The data »
- Opening Delimiter -

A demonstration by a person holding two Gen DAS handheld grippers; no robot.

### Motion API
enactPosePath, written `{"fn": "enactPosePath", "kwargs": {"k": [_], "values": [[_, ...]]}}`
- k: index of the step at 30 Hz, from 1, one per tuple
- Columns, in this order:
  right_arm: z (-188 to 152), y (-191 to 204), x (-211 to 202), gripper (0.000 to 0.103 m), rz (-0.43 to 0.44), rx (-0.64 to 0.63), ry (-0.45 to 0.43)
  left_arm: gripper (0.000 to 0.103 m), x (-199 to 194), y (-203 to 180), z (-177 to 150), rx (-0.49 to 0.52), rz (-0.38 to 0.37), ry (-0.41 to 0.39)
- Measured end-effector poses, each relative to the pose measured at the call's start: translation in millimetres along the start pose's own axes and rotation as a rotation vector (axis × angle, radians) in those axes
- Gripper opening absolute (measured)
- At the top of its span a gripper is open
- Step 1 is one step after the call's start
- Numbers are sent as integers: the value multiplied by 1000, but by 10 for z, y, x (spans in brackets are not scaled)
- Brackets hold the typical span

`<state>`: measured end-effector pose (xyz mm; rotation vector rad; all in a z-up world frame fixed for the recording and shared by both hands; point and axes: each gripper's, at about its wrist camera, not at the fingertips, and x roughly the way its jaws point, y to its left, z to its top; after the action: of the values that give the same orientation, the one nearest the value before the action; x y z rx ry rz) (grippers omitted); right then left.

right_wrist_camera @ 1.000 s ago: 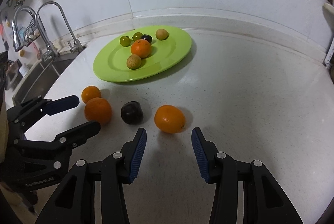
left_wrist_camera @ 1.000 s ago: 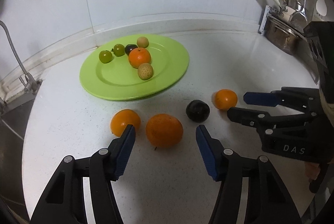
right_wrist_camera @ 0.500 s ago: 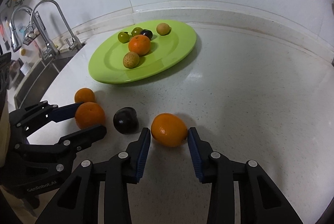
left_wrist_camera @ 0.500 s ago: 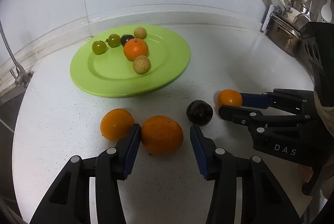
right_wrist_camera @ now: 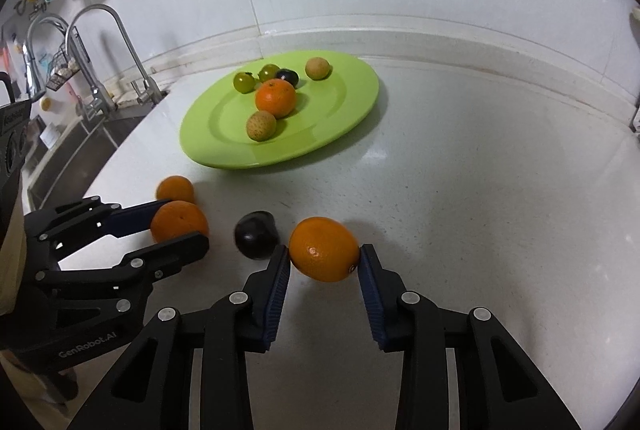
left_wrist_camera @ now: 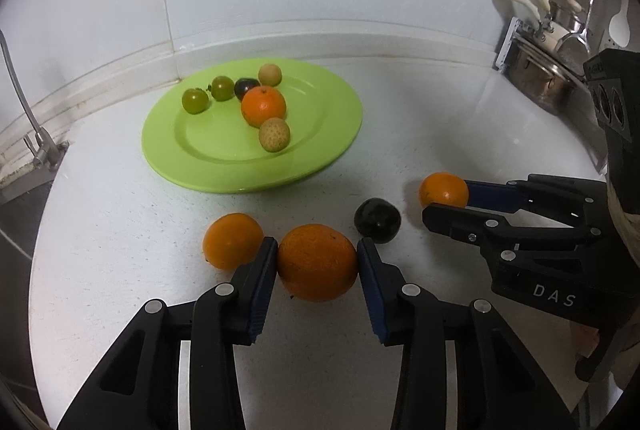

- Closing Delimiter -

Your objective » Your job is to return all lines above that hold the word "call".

Task solution »
- Measured end-effector poses, each relative to the pose measured at the call's start: translation in millimetres along the start pose's own axes and rotation as a rotation vector (axis × angle, radians) in those axes
- Step 1 is one step after the call's start

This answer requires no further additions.